* _Task objective_:
From the entries that follow, gather each line holding the word "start".

*** Source records

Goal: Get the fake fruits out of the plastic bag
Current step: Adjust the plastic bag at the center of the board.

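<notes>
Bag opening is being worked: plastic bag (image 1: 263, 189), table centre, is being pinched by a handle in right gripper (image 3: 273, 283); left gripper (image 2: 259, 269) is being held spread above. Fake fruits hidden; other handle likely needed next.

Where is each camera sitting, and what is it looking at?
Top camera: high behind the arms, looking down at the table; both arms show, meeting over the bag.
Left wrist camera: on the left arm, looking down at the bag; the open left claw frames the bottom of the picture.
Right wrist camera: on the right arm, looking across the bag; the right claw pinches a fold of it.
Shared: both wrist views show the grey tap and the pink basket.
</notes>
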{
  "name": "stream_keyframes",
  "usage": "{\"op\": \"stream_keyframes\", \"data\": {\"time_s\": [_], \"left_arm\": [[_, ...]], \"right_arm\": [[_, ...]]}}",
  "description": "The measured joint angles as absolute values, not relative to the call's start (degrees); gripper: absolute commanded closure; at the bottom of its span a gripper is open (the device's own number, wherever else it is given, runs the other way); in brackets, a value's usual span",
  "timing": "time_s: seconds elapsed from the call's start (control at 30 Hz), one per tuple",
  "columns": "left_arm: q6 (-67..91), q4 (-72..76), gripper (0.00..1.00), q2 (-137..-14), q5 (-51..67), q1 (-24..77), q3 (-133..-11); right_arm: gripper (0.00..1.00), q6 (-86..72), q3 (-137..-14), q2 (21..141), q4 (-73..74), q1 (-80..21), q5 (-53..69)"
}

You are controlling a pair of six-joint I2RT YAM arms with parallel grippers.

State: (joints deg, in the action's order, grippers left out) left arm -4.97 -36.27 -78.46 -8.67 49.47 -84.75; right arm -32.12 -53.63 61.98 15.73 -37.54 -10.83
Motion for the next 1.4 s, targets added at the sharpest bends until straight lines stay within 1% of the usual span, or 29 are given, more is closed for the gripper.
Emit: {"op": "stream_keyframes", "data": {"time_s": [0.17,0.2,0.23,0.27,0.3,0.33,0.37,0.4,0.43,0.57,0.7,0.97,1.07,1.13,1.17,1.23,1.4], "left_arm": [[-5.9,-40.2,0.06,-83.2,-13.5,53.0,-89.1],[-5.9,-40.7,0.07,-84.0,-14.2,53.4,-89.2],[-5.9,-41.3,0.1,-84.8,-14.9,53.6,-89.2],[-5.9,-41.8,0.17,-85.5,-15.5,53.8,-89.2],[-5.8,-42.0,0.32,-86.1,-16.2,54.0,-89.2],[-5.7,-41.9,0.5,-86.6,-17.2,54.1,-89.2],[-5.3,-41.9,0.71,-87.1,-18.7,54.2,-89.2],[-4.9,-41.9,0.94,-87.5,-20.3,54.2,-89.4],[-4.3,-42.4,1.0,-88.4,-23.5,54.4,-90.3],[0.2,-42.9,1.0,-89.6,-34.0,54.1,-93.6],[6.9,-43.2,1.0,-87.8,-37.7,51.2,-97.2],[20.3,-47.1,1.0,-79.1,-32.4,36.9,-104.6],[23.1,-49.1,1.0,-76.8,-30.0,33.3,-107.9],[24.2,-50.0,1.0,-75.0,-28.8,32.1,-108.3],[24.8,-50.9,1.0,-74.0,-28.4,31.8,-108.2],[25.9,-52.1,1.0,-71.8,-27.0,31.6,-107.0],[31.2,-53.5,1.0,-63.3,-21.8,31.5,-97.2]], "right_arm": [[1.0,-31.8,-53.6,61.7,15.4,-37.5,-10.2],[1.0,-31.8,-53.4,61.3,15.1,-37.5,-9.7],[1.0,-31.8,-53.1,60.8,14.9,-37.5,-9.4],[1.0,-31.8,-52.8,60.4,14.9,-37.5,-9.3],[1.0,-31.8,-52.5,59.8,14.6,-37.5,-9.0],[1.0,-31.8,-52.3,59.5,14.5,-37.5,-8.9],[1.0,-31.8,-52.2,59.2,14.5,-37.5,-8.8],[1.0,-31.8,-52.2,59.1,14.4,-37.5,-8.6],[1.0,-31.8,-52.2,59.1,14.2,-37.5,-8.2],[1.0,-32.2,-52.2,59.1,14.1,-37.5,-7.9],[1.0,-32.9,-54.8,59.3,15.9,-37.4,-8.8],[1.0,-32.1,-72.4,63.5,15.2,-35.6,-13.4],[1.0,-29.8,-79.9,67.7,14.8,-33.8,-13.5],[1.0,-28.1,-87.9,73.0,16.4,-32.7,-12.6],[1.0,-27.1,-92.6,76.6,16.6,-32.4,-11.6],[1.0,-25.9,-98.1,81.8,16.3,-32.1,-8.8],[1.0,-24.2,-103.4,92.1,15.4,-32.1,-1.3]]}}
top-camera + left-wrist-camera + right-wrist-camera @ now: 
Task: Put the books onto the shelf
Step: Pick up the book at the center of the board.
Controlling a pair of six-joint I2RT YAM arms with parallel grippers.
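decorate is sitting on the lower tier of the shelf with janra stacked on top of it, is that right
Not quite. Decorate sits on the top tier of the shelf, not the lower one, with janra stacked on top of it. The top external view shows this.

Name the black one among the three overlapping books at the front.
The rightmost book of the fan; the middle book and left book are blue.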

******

* _Answer below_:
  "description": "The measured joint angles as absolute values, not relative to the call's start (degrees); gripper: absolute commanded closure; at the bottom of its span a gripper is open (the device's own number, wherever else it is given, runs the other way); in brackets, a value's usual span",
  "timing": "time_s: seconds elapsed from the call's start (control at 30 Hz), one per tuple",

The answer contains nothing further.